It was the 1850s and people were hungry. They were moving by the thousands to northern California to strike it rich during the Gold Rush, but their appetite wasn’t just for precious metal, it was for basic food—there wasn’t enough of it to satiate bellies in the booming cities and towns.
The answer to this problem arrived by boat, and now researchers are wondering if the trip was the ultimate trap for sea turtle populations.
In a recently published article, Cyler Conrad, a researcher and adjunct faculty member in The University of New Mexico's Department of Anthropology and Laura Pagès Barceló with UNM's Department of Biology — along with researchers from University of Oklahoma, Sonoma State University, University of Kansas and the National Oceanic and Atmospheric Administration — looked at historical and archaeological evidence that traces the importation of sea turtles from the Baja California area to northern California.

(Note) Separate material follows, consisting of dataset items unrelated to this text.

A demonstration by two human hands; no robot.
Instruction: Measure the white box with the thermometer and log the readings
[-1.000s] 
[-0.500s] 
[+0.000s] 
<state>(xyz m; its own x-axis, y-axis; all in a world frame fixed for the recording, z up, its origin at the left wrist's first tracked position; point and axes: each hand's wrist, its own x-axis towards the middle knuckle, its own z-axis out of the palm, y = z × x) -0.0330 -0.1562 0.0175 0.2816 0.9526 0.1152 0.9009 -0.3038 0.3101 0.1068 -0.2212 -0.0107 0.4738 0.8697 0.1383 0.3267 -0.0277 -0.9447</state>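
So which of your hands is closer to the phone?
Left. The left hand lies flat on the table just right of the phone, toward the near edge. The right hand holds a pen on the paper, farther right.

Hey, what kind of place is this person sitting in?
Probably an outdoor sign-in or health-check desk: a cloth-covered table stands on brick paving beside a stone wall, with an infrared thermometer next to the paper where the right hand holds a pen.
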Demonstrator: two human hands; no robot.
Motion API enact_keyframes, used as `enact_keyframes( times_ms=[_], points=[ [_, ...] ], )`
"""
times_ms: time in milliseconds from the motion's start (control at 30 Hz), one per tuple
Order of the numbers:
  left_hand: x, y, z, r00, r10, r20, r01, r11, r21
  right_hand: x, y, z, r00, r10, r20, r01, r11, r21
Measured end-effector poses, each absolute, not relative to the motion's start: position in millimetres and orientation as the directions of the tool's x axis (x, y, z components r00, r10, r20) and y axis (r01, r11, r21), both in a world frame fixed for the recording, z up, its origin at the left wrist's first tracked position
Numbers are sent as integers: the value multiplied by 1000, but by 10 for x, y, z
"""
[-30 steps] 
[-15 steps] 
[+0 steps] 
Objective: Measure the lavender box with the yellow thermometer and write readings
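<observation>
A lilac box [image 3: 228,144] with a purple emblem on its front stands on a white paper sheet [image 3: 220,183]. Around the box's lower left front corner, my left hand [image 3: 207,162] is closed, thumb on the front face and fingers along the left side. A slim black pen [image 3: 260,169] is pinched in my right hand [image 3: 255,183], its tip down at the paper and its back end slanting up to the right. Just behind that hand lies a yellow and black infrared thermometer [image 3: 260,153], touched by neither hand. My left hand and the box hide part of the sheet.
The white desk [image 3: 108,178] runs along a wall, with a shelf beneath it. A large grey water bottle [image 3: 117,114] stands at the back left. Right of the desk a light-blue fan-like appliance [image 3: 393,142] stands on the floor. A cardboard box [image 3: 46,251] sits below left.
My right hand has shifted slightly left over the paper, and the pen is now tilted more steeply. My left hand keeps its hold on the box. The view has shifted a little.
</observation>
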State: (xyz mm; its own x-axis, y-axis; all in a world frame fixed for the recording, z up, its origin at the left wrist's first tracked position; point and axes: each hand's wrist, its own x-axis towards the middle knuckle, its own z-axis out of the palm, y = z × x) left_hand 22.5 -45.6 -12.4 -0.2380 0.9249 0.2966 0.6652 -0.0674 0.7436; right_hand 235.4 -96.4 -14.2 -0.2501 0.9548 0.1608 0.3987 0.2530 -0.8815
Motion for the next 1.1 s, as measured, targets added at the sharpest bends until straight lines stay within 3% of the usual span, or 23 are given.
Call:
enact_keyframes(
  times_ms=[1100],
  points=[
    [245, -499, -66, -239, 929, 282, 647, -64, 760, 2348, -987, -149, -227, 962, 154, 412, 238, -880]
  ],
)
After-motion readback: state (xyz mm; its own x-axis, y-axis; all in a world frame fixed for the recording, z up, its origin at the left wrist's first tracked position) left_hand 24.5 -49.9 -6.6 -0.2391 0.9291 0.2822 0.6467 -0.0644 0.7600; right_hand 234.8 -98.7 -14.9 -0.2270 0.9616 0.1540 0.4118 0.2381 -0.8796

“We know from historic records that the Gold Rush populous was so hungry and in need of food that they imported enormous numbers of sea turtles into northern California from northwestern Mexico and the greater Eastern Pacific Ocean,” said Conrad. “The transport of sea turtles to be used as food is also visible in the archaeological record from sites in downtown San Francisco.”
Turtle soup, once a delicacy, is now hard to come by and for a good reason. The green sea turtle is listed as an endangered species. As the sea swimmer dwindles in numbers, Conrad and his colleagues approached the question of why slightly differently.
“We know that anthropogenic over-exploitation played a major role in the decline of sea turtles, so we were interested in examining whether dietary and ecological habitat change also impacted these sea turtle populations since the 1850s,” noted Conrad.
Using ancient DNA analysis, the researchers were able to identify the species of the sea turtle specimens that dated back to the mid-19th century. Brian M. Kemp and his student Marie Labonte at the University of Oklahoma analyzed the ancient DNA.
According to Labonte, “Typically, working with ancient specimens is really challenging. In this case, we were lucky that the DNA in these specimens were very well preserved.”
The researchers analyzed carbon, nitrogen, and hydrogen stable isotopes of bone collagen and carbon and oxygen stable isotopes of bone apatite to test if eastern Pacific sea turtle diets have changed over the past 160 years—this provided data to test whether environmental changes affected food resources for sea turtles.
The bone testing showed there wasn’t a significant difference in what modern sea turtles eat versus their distant relatives from the Baja. In this study, the research shows there was little difference in “the Pacific Ocean environmental and foraging dynamics since the 1850s,” but Conrad and colleagues note that sample size limits more definitive conclusions.
The research concluded, “On one hand, isotope results may support evidence suggesting that major declines in sea turtle populations derive from anthropogenic over-exploitation, egg collection, by-catch and not habitat change, but on the other hand, these results may simply indicate that our 19th century samples fall within the range of modern sea turtle isotopic variation due to other unknown reasons.”
As more work is done to help identify specific reasons behind the historic sea turtle population decline, it can likewise be noted that human appetite for the creature certainly played a role in the struggle of their survival.